Top of Supplied entries

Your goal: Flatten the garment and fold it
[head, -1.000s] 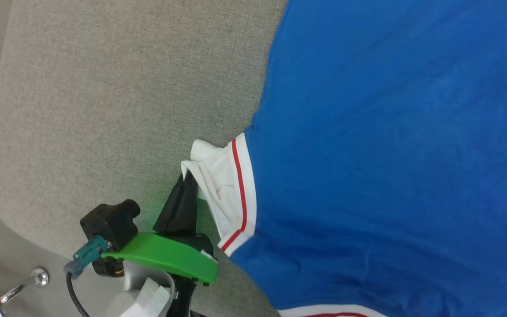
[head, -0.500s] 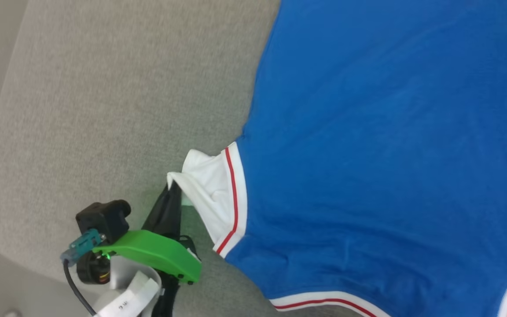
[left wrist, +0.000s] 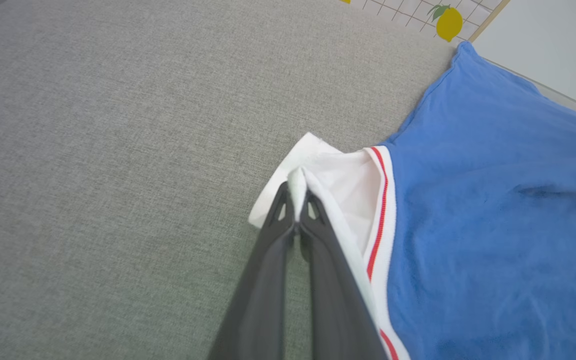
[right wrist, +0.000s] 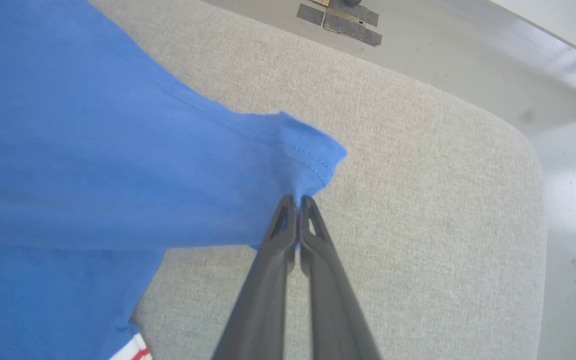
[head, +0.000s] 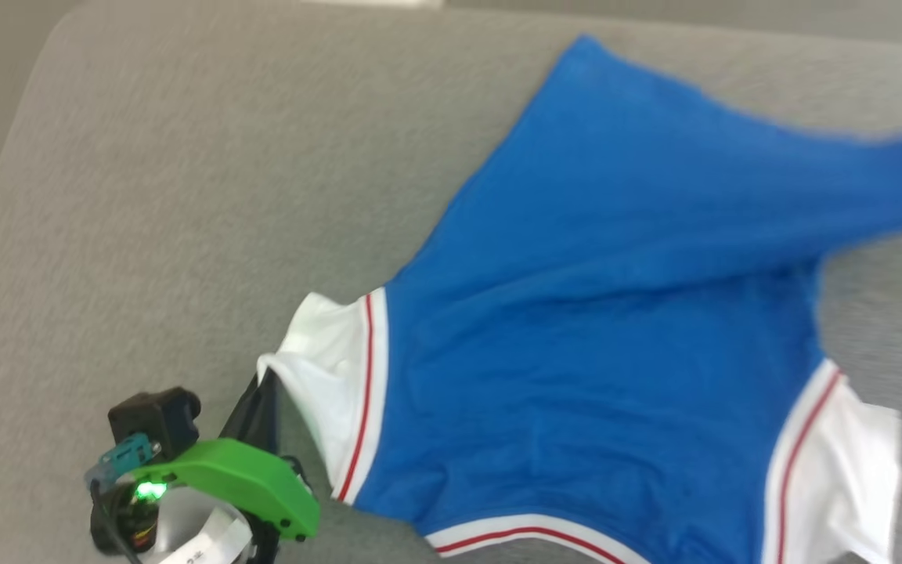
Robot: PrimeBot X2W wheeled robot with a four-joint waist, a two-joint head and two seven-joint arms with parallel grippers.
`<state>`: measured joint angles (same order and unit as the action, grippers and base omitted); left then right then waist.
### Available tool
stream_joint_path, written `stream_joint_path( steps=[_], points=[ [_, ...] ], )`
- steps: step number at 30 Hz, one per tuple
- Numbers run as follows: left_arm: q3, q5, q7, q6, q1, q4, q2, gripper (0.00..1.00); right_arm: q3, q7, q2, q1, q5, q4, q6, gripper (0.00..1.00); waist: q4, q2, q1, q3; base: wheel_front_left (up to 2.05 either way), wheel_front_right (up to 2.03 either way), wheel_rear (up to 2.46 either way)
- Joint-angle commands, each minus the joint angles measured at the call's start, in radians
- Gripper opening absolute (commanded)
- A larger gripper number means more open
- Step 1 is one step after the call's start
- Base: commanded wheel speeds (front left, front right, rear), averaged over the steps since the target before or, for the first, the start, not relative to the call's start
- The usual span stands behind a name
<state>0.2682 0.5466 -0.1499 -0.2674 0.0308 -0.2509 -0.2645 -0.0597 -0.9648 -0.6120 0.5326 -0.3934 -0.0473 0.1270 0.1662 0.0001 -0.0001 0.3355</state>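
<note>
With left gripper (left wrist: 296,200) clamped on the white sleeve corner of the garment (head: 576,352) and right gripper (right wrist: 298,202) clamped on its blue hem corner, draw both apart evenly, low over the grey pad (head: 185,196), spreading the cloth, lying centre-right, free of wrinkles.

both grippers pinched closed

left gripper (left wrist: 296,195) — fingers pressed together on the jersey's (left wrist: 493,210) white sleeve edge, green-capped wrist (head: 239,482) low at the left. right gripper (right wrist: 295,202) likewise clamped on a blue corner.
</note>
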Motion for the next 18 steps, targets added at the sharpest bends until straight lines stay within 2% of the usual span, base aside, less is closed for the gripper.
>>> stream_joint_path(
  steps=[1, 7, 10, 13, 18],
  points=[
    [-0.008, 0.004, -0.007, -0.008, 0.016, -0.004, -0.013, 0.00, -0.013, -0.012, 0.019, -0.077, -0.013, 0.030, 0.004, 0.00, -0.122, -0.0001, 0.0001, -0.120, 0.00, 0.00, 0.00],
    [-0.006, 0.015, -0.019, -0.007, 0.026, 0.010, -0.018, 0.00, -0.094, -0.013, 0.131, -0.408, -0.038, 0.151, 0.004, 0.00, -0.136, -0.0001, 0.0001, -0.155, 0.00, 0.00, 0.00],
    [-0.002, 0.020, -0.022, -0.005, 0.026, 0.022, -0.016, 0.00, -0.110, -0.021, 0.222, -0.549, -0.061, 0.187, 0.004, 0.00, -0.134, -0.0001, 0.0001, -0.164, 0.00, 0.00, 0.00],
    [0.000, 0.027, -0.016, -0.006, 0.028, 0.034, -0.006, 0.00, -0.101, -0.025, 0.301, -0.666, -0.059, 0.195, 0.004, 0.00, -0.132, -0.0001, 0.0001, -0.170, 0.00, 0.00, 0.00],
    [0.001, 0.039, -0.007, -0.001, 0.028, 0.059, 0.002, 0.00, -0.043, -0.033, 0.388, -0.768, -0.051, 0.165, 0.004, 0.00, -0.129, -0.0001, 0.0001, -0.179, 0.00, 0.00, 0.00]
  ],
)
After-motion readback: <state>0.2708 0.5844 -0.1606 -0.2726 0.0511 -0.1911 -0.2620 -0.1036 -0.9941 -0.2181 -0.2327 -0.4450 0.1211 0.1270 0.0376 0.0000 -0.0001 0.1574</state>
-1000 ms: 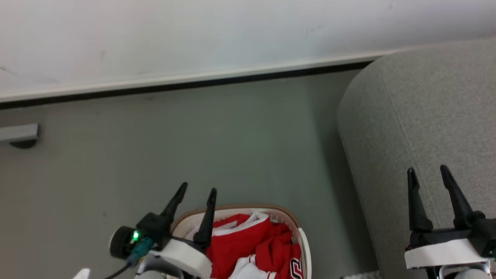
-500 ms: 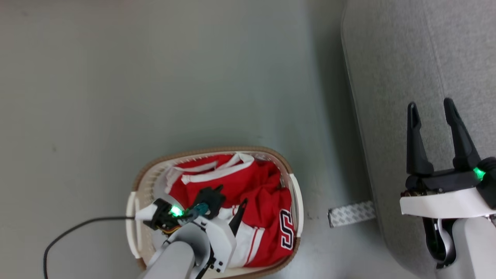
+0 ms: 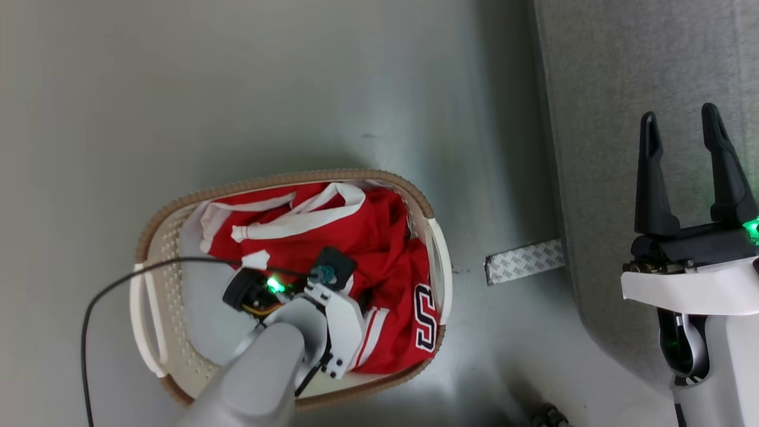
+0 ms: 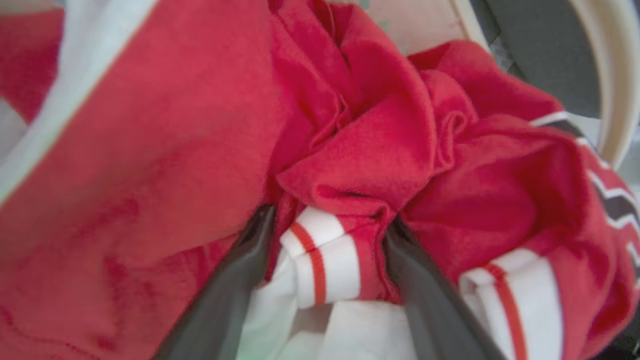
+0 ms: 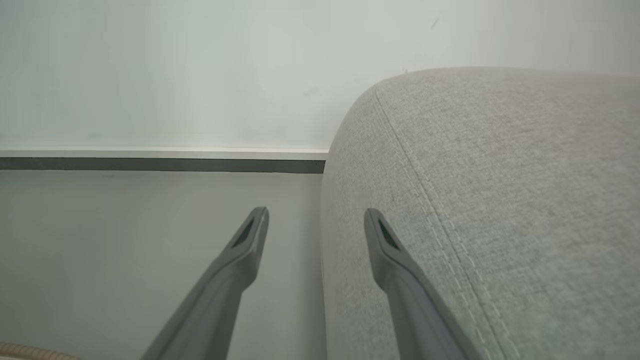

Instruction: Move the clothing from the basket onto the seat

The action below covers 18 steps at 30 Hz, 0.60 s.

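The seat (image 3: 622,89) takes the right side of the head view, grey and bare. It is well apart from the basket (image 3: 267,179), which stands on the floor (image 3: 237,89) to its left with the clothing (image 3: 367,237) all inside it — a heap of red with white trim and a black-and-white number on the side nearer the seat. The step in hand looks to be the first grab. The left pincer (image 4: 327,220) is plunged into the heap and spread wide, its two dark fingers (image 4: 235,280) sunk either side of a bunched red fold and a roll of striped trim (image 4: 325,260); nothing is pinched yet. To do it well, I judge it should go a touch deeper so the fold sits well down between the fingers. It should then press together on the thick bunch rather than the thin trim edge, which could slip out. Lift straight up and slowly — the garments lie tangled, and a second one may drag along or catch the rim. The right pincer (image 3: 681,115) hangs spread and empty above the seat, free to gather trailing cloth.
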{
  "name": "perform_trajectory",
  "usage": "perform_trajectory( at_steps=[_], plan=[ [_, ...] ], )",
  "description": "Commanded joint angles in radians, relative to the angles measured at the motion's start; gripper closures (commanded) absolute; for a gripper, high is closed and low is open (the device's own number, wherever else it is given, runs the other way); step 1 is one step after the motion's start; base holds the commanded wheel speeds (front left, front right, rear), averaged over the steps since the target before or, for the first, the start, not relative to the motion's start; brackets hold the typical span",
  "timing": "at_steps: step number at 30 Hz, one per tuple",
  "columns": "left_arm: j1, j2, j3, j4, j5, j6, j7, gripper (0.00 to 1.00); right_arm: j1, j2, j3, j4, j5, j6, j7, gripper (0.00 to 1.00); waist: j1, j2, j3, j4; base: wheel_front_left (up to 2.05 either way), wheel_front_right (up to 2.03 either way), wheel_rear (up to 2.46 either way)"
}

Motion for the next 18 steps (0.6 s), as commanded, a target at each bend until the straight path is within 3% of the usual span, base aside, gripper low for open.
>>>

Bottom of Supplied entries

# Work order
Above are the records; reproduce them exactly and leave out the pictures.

# Result for this exercise
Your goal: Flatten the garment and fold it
[head, -1.000s] 
[head, -0.500s] 
[left wrist, +0.000s] 
[right wrist, +0.000s] 
[head, +0.000s] 
Robot: PrimeBot X2W wheeled robot with a four-joint waist, a two-joint head and two seven-joint arms with parallel grippers.
`<state>`: measured joint angles (same order and unit as the action, grippers and base omitted); left then right then waist.
### Available tool
stream_joint_path, written `stream_joint_path( steps=[_], points=[ [_, ...] ], )`
- steps: step number at 30 Hz, one per tuple
- Numbers run as follows: left_arm: q3, q5, q7, q6, q1, q4, q2, gripper (0.00..1.00); right_arm: q3, q7, q2, q1, q5, q4, q6, gripper (0.00..1.00); waist: q4, q2, q1, q3; base: wheel_front_left (up to 2.05 either way), wheel_front_right (up to 2.03 either way), wheel_rear (up to 2.46 either way)
- Joint-angle commands, each minus the joint angles measured at the call's start, in radians
- Gripper opening absolute (commanded)
- A larger gripper number means more open
- Step 1 is one step after the call's start
- Base: commanded wheel speeds (front left, front right, rear), averaged over the steps since the target before or, for the first, the start, not relative to the call's start
- The usual span stands behind a name
<state>0.2682 0.5466 -0.1499 -0.2674 0.0308 -0.2509 -0.2645 -0.0597 -0.9648 -0.6120 0.5326 -0.3934 -0.0473 0.1270 0.1662 0.0001 -0.0001 0.3355</state>
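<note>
With left gripper (left wrist: 296,200) clamped on the white sleeve corner of the garment (head: 576,352) and right gripper (right wrist: 298,202) clamped on its blue hem corner, draw both apart evenly, low over the grey pad (head: 185,196), spreading the cloth, lying centre-right, free of wrinkles.

both grippers pinched closed

left gripper (left wrist: 296,195) — fingers pressed together on the jersey's (left wrist: 493,210) white sleeve edge, green-capped wrist (head: 239,482) low at the left. right gripper (right wrist: 295,202) likewise clamped on a blue corner.
</note>
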Motion for the next 18 steps, targets added at the sharpest bends until straight lines stay within 2% of the usual span, base aside, less is closed for the gripper.
>>> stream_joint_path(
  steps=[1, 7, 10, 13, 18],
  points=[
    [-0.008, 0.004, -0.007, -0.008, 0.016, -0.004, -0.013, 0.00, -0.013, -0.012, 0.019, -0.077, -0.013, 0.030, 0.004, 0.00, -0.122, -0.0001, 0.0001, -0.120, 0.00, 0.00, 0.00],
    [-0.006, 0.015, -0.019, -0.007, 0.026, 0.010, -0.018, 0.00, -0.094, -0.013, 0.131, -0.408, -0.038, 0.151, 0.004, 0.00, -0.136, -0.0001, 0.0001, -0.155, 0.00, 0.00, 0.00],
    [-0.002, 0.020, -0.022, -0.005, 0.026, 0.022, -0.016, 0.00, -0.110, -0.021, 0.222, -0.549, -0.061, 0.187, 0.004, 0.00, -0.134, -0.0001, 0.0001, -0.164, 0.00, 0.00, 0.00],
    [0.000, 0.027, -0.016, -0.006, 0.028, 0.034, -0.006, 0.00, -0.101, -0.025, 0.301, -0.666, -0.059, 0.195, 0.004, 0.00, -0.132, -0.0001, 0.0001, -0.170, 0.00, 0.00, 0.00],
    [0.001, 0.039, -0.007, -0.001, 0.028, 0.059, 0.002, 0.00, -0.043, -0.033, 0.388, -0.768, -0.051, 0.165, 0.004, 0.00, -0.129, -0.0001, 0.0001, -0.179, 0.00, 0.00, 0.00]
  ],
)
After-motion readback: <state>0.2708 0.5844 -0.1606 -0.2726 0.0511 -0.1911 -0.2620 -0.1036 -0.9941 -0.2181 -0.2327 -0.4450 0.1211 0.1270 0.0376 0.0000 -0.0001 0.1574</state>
-1000 ms: 
-500 ms: 
+0 ms: 
+0 ms: 
+0 ms: 

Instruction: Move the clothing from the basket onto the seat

The action below covers 18 steps at 30 Hz, 0.60 s.

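The seat (image 3: 622,89) takes the right side of the head view, grey and bare. It is well apart from the basket (image 3: 267,179), which stands on the floor (image 3: 237,89) to its left with the clothing (image 3: 367,237) all inside it — a heap of red with white trim and a black-and-white number on the side nearer the seat. The step in hand looks to be the first grab. The left pincer (image 4: 327,220) is plunged into the heap and spread wide, its two dark fingers (image 4: 235,280) sunk either side of a bunched red fold and a roll of striped trim (image 4: 325,260); nothing is pinched yet. To do it well, I judge it should go a touch deeper so the fold sits well down between the fingers. It should then press together on the thick bunch rather than the thin trim edge, which could slip out. Lift straight up and slowly — the garments lie tangled, and a second one may drag along or catch the rim. The right pincer (image 3: 681,115) hangs spread and empty above the seat, free to gather trailing cloth.
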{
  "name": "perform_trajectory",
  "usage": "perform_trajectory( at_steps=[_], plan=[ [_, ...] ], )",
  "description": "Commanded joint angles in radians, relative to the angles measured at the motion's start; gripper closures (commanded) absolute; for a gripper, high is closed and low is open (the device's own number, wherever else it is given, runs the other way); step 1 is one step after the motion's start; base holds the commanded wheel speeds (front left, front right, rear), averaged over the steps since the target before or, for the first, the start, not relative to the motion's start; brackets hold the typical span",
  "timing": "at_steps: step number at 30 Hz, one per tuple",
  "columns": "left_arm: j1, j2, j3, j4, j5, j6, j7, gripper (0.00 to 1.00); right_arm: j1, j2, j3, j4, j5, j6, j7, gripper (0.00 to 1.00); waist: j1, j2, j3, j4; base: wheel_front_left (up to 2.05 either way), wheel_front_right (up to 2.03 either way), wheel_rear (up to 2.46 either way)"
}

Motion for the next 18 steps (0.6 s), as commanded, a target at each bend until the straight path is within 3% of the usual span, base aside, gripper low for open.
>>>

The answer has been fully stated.